Chapter 5 — The Bootstrap-Repo Architecture: Separating Source from Distribution

Key insight

Two repositories beats one repository with an orphan branch. The mental model of “source repo” and “distribution repo” is cleaner; the per-release ergonomics are simpler; the security boundary is more defensible. Adopt the two-repo layout from the first release.

The three structural choices

Once you have decided to ship a signed-image appliance, there are three places to put the customer-facing material — the install script, the documentation the customer needs, the pin file.

Option one is to put it in the same repository as the application source, in a top-level folder. The customer clones the whole repository. This works but defeats the entire purpose of the signed-image appliance pattern: the source is right there in the customer’s clone, undermining IP protection and pulling internal dev history into the customer’s view.

Option two is to keep the customer-facing material in an orphan branch of the source repository. The customer clones that branch only. This works mechanically and has the appeal of single-repo simplicity. In practice, it generates a steady stream of low-grade pain: discipline is required to keep development away from the orphan branch; CI configurations get fiddly because the workflow has to know which branch it is running on; new maintainers spend a confused afternoon every time they discover the orphan. Migrating to a different code-hosting service later is painful because the orphan branch’s relationship to main has to be preserved.

Option three is to create a second repository — a bootstrap repository — that contains only the customer-facing material. This is the recommended pattern. The cost is small (one extra repository to create); the benefits compound forever.

Why the two-repository layout wins

Five reasons, in approximate order of importance.

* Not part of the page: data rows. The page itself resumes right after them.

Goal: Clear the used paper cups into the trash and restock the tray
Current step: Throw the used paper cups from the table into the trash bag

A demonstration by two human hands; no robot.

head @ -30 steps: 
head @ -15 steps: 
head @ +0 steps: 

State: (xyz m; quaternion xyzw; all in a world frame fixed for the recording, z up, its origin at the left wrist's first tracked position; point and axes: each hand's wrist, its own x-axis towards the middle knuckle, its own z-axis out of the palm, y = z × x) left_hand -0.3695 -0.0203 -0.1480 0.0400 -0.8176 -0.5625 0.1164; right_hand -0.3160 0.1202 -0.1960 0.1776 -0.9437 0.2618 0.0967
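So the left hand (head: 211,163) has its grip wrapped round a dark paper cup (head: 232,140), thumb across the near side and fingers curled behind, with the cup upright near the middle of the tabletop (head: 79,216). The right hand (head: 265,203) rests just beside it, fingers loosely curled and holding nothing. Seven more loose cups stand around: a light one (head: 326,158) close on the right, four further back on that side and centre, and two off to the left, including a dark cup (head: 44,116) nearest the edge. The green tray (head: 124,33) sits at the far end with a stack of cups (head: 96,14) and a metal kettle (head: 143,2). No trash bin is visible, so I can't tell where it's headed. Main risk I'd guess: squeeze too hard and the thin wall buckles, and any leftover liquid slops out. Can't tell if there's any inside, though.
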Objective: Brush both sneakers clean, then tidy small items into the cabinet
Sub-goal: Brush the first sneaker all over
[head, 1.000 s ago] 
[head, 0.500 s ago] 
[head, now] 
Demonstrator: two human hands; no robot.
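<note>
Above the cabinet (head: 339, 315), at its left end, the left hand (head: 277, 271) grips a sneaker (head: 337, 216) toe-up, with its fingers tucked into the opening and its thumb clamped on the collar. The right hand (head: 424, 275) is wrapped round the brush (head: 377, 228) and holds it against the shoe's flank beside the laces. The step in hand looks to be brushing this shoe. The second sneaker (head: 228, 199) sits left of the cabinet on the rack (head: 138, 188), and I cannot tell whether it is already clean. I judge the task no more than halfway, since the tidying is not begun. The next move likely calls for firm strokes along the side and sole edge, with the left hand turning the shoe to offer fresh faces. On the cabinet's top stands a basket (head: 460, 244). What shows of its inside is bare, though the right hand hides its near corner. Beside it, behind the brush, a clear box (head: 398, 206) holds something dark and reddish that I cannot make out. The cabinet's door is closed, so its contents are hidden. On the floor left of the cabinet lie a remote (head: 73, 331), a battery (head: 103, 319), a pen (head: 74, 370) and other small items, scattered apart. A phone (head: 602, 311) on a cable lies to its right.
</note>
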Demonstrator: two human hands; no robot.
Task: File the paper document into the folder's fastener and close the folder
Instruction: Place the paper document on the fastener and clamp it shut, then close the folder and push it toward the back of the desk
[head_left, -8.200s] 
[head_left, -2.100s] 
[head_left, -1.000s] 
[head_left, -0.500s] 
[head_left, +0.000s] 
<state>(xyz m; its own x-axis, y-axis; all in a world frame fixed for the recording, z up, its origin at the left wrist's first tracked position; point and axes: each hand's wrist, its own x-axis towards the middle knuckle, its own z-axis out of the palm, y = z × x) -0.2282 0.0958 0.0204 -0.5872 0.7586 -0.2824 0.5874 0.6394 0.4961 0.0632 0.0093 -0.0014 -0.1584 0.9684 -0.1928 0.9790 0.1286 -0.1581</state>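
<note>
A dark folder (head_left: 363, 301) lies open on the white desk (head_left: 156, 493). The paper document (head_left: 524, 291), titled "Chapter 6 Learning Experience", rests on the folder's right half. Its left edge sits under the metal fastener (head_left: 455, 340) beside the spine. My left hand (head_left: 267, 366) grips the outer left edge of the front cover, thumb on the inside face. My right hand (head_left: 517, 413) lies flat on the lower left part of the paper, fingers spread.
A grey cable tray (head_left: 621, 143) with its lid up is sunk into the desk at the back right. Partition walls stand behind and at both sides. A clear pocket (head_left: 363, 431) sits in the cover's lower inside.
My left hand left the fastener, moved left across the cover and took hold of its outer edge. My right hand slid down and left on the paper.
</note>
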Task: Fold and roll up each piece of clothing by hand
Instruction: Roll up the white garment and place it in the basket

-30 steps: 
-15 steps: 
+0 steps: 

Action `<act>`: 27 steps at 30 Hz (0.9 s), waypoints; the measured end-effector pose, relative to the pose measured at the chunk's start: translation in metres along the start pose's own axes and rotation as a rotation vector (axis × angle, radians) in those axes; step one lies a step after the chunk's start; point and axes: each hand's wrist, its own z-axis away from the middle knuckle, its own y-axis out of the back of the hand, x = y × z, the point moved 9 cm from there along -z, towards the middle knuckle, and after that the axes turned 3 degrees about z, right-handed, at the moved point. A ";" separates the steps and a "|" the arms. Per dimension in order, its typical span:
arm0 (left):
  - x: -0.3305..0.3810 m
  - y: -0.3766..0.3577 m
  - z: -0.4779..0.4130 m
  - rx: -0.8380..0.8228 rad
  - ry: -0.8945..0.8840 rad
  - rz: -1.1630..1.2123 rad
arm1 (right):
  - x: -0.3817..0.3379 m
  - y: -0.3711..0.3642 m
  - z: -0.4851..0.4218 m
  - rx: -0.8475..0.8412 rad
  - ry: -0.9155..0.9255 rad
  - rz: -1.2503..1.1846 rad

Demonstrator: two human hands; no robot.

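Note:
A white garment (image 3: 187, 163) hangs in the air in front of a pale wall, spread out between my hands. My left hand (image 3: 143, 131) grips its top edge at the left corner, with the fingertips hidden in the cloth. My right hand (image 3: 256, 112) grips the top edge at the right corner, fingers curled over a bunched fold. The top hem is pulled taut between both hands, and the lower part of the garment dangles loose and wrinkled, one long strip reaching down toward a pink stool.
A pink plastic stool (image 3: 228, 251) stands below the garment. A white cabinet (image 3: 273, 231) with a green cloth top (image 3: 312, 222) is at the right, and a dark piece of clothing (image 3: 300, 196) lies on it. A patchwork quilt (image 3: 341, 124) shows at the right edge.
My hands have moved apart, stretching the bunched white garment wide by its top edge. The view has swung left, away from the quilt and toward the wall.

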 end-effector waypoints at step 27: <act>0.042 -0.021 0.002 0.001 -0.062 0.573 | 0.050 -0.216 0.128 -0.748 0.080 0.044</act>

First, it makes the security boundary obvious. The source repository is internal; the bootstrap repository is customer-facing. Every developer can see, at a glance, which side of the boundary a file is on. The boundary stops being a discipline question and becomes a structural one.

Second, it makes branch-protection rules independent. The source repository can have aggressive branch protection (required reviews, required tests, restricted committers) without slowing down the bootstrap repository’s release-by-pull-request flow. Conversely, the bootstrap repository can have a different review policy — potentially even auto-merge of pin-file updates from a verified CI identity — without weakening the source repository.

Third, it makes dependency scanning useful. Bots that scan dependencies (Dependabot, Renovate, the equivalents) report findings against the repository they ran in. With two repositories, the source repository’s alerts are about the application; the bootstrap repository’s alerts are about install-time tooling. Mixed alerts in a single repository drown out signal.

Fourth, it makes the customer’s subscription model meaningful. A customer following the bootstrap repository sees only release events. They are not paged for development commits, feature-branch activity, or documentation drift. They get clean signal.

Fifth, it makes migration trivial. If the source repository moves — to a new code-hosting service, a new organisation, a new account — the customer does not notice. Only the bootstrap repository has the source-repository URL embedded in it (in the signing-identity expression in the pin file), and that is a one-commit update.

What goes in the bootstrap repository

The bootstrap repository is small — tens of files, typically under a megabyte. What goes in it is determined by one question: does the customer need this to install, configure, or operate the agent?

The install script. One entry point, typically with the same name across releases.
The provisioning scripts that the install script calls. These are the supporting steps — identity provisioning, resource-group creation, network configuration, secret-rotation helpers — that the install script orchestrates.
The pin file (chapter 4).
The customer-facing documentation. A short README at the root, a longer setup guide, a troubleshooting guide, a changelog.
Any configuration schemas the customer fills in. Typically a sample configuration file with comments explaining each field.
The licence under which the customer is using the agent.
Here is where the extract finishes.